Potrzebowalam tez pojemnika/koszyczka do przechowywania bielizny. Przez jakis czas szukalam odpowiedniego w sklepie i jak juz znalazalam to okazalo sie, ze jest filcowy a taki to ja sobie sama moge zrobic bez kupowania. Tylko wlasnie z tym zrobieniem byl problem, bo zawsze odkladalam na jutro az w koncu w zeszlym tygodniu zrobilam generalny porzadek w szafie wywalilam to co niepotrzebne, czego nie nosze. W koszu wyladowala stara bielizna zastapiona nowiutkimi gaciami i biustonoszami. To taki moj zwyczaj, ze raz w roku robie wymiane bielizny na nowa. Problem pojemnika wrocil, zebralam sily i w koncu go uszylam. Gruby i sztywny filc zostal mi tylko w kolorze zoltym ale to ma niewielkie znaczenie, bo nikt tego nie oglada poza mna. 
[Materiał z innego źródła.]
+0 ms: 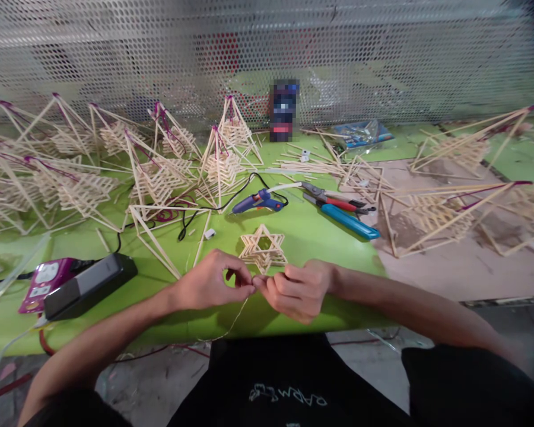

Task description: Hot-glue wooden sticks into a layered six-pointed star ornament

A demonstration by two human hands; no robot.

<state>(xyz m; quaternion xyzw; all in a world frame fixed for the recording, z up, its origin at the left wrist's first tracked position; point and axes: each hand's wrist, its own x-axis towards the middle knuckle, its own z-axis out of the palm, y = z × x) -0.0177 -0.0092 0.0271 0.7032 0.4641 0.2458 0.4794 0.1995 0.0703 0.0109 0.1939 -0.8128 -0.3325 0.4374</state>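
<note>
My left hand (218, 280) and my right hand (296, 290) meet fingertip to fingertip over the table's near edge, both closed in a pinch. From between them a thin pale string (235, 320) hangs down toward the edge. Its end at the fingertips is hidden, but both hands seem to grip it. Just beyond the fingers lies a star-shaped stack of wooden sticks (263, 248). Past the star rest a blue glue gun (258, 202) with a white glue stick in its back, and a pair of pruning shears (338, 200). A cutter with a blue handle (350, 222) lies against the shears.
Stick pyramids with purple tips (160, 172) crowd the left, and more stick frames (445, 210) stand right. A purple power strip (48, 279) and a grey-black box (91, 284) sit at left front. Loose sticks (302, 168), a phone (284, 111) and a plastic packet (362, 135) lie behind.
</note>
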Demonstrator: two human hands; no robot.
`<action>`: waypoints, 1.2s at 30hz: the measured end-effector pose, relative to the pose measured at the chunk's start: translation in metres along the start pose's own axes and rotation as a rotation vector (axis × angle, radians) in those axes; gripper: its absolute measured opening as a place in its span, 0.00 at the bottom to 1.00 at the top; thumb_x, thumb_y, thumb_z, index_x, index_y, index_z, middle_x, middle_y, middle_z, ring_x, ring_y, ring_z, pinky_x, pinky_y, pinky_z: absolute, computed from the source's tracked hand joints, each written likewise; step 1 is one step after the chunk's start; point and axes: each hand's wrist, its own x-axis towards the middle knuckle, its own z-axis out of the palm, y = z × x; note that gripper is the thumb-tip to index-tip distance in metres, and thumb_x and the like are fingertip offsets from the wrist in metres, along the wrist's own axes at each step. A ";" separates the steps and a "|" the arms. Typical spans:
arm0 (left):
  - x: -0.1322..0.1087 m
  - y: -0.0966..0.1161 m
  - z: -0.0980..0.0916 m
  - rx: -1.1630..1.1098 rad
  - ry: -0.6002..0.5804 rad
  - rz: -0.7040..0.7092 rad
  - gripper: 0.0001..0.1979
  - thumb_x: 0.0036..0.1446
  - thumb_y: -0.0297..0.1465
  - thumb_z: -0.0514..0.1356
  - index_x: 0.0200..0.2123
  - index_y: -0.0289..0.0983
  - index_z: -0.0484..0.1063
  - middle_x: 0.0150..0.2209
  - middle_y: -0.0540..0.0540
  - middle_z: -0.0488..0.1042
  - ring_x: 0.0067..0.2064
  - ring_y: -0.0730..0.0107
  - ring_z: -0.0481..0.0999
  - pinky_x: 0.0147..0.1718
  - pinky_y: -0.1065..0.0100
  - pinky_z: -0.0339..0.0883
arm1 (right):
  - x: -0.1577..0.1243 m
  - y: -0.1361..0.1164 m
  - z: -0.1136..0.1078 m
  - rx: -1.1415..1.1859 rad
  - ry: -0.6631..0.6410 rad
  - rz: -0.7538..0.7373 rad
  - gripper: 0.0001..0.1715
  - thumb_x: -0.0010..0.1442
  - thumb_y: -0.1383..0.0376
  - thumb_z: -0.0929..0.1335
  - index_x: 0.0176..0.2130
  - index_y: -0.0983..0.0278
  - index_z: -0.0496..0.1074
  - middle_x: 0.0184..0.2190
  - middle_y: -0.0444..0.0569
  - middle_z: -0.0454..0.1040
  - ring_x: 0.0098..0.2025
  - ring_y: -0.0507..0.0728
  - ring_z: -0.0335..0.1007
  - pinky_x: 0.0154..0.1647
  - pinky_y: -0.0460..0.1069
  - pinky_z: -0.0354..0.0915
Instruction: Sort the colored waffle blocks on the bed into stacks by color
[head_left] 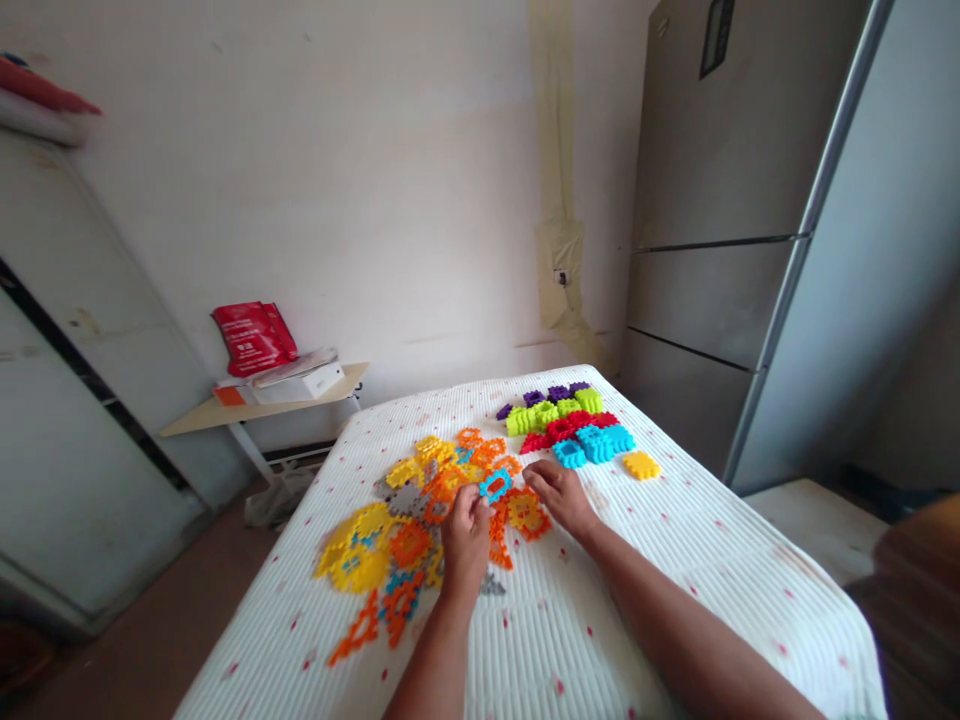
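Head view: left hand (465, 535) pinches a blue tile (496, 486) over the loose pile (390, 535) of yellow and orange tiles on the cloth-covered worktop (600, 620). Right hand (559, 497) lies palm down, fingers loose, touching an orange tile (525, 512) at the pile's right edge, gripping nothing. Beyond it lie sorted rows (570, 420) of purple, green, red and blue tiles, with one yellow tile (642, 465) just beside them.
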 end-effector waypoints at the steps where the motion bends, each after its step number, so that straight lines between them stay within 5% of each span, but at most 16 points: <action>1: -0.003 0.003 0.001 0.005 -0.017 0.021 0.08 0.52 0.34 0.55 0.35 0.39 0.70 0.29 0.48 0.75 0.31 0.66 0.75 0.32 0.68 0.68 | 0.000 -0.003 0.001 0.066 -0.034 0.044 0.20 0.60 0.54 0.60 0.32 0.64 0.71 0.28 0.46 0.73 0.28 0.51 0.67 0.29 0.45 0.62; 8: -0.007 0.013 0.003 0.046 -0.100 0.156 0.09 0.52 0.32 0.54 0.34 0.42 0.73 0.34 0.46 0.77 0.39 0.63 0.75 0.42 0.63 0.67 | -0.003 -0.008 -0.007 0.330 -0.289 0.321 0.18 0.54 0.53 0.65 0.27 0.66 0.70 0.14 0.39 0.62 0.17 0.47 0.55 0.18 0.42 0.52; 13: -0.006 0.009 0.003 0.066 -0.104 0.194 0.09 0.52 0.30 0.53 0.34 0.41 0.73 0.35 0.46 0.77 0.40 0.64 0.75 0.43 0.63 0.68 | -0.004 -0.005 -0.017 0.476 -0.423 0.290 0.15 0.47 0.58 0.70 0.31 0.67 0.72 0.20 0.40 0.68 0.21 0.47 0.60 0.22 0.42 0.56; 19: -0.005 0.006 0.004 0.079 -0.105 0.258 0.10 0.53 0.27 0.52 0.36 0.41 0.72 0.37 0.46 0.76 0.42 0.65 0.75 0.44 0.63 0.68 | -0.002 -0.008 -0.018 0.484 -0.418 0.317 0.15 0.43 0.62 0.71 0.33 0.67 0.73 0.22 0.41 0.70 0.23 0.47 0.60 0.24 0.43 0.56; 22: -0.004 0.005 0.003 0.106 -0.055 0.271 0.12 0.54 0.27 0.52 0.40 0.39 0.71 0.39 0.44 0.76 0.40 0.66 0.75 0.42 0.63 0.69 | -0.001 -0.007 -0.019 0.291 -0.257 0.212 0.15 0.45 0.61 0.71 0.34 0.66 0.73 0.25 0.43 0.71 0.26 0.49 0.63 0.27 0.44 0.59; 27: -0.002 -0.001 0.000 0.178 0.047 0.251 0.16 0.55 0.28 0.51 0.47 0.36 0.68 0.41 0.42 0.75 0.38 0.66 0.75 0.41 0.63 0.70 | 0.002 0.008 -0.030 -0.466 0.216 0.042 0.14 0.53 0.59 0.68 0.40 0.63 0.72 0.40 0.50 0.72 0.39 0.55 0.67 0.35 0.47 0.61; 31: -0.002 -0.003 0.000 0.190 0.049 0.264 0.16 0.55 0.28 0.51 0.47 0.36 0.68 0.42 0.42 0.75 0.40 0.66 0.75 0.41 0.64 0.70 | 0.007 0.019 -0.039 -0.838 0.220 0.132 0.13 0.57 0.59 0.66 0.41 0.62 0.71 0.42 0.51 0.71 0.44 0.57 0.67 0.34 0.46 0.60; 36: -0.002 -0.002 0.000 0.200 0.045 0.274 0.16 0.56 0.28 0.51 0.48 0.37 0.68 0.41 0.42 0.75 0.39 0.67 0.75 0.40 0.65 0.70 | 0.011 0.022 -0.040 -0.975 0.183 0.227 0.13 0.60 0.57 0.63 0.41 0.61 0.70 0.42 0.51 0.70 0.44 0.57 0.66 0.32 0.46 0.58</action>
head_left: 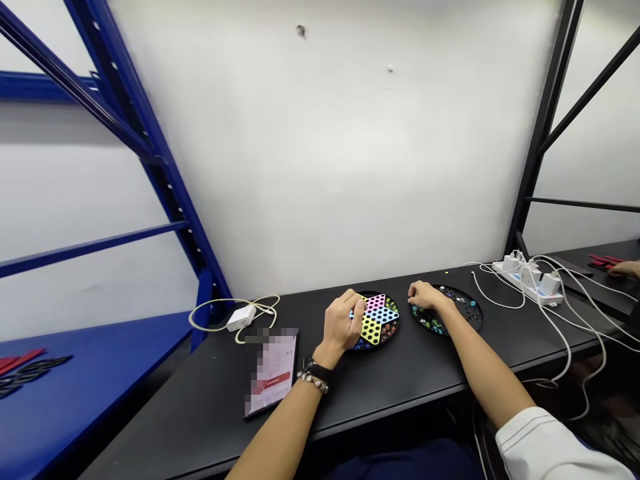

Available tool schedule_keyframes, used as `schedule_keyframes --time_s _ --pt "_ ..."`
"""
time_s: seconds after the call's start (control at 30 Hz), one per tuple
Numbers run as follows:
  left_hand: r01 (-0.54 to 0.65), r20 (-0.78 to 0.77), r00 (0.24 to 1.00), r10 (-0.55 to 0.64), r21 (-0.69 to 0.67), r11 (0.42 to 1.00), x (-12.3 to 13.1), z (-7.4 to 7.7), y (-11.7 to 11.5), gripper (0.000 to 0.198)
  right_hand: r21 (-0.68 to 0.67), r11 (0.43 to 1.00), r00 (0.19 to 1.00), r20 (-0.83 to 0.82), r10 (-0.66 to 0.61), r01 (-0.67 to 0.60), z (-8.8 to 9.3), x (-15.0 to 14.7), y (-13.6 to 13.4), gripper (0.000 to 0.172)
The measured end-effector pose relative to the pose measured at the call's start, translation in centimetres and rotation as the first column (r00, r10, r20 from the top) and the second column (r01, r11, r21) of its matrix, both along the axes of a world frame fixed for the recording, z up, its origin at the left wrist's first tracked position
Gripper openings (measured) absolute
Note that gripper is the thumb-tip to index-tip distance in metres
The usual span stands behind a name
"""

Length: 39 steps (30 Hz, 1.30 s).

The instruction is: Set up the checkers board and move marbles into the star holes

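A round Chinese checkers board [373, 330] lies on the black table, with a colored star of holes and marbles grouped around its rim. My left hand [345, 320] is over the board's left side with its fingers curled closed; whatever they hold, if anything, is hidden. To the right is a round black tray [473, 310] with loose glass marbles [435, 323] in it. My right hand [425, 295] reaches over the tray's left edge, fingers bent down and pressed together. I cannot make out anything between those fingertips.
A tablet [273, 373] lies left of my left forearm, near a white charger [241, 318] with a looped cable. At the right, a power strip [530, 283] trails white cables over the table edge. Another person's hand [625, 268] shows at far right. A white wall stands behind.
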<state>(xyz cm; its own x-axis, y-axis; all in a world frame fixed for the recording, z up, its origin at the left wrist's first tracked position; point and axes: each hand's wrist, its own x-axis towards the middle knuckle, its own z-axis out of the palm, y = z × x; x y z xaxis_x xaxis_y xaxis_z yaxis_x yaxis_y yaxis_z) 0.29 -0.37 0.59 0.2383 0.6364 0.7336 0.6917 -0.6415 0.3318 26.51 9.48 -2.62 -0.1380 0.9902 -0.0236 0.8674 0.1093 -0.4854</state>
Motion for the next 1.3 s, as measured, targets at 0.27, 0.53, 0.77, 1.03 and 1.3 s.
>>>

W srodek wlozylam usztywniajaca tekturke z odzysku, obszylam ja tkanina w sloneczniki. Plusem wlasnorecznie robionych rzeczy jest to ze maja zawsze odpowiednie wymiary. 
Teraz w mojej szafie nie ma zbednych ubran a gacie mieszkaja sobie wygodnie i zoltym pojemniku. 
W ramach nauki nowego jezyka pojskiego moge powiedziec, mega szybko ogarnelam to szycie :)

Komentarze

  1. no to ja bym miała tak samo
    chyba tego nowego polskiego języka nie ogarniam :-(

    OdpowiedzUsuń
  2. oj, zmieniło się, zmieniło, na co dzień, kiedy to jestem w szkole...przewija się tyle dziwnych wyrażeń, że czasem to sobie myślę, że jestem już naprawdę stara, bo też zaczynam ich nie "ogarniać" a czasem to czuję się jakbym była nawet w Matrixie.
    z tym szyciem to też tak mam, w większości poczynam dla innych a dla siebie mówię, że zrobię za chwile i ta chwila czasem trwa...i w końcu się udaje
    pokrowiec tasiemkowy bardzo mi się podoba:)

    OdpowiedzUsuń
  3. Oj powiem Ci, że ja będąc na miejscu w Polsce i żyjąc tu na co dzień czasem łapię się, że nie rozumiem wszystkiego... Mam na myśli przede wszystkim mowę obecnych nastolatków, skróty, których używają, zwłaszcza w słowie pisanym, ehhh.
    A "mega" faktycznie jakoś weszło nam do polszczyzny, bardzo często się z nim spotykam i pewnie sama nieświadomie używam :)

    OdpowiedzUsuń
  4. Pokrowiec tasiemkowy jest wyjątkowo śliczny i bardzo pomysłowy :)
    Co do polszczyzny - zauważyłam modę na "turbo" (turbo fajne, turbo szybkie, turbo duże...), co moim zdaniem brzmi po prostu śmiesznie... A o nadużywanym "masakra" nie ma co dyskutować. Masakra!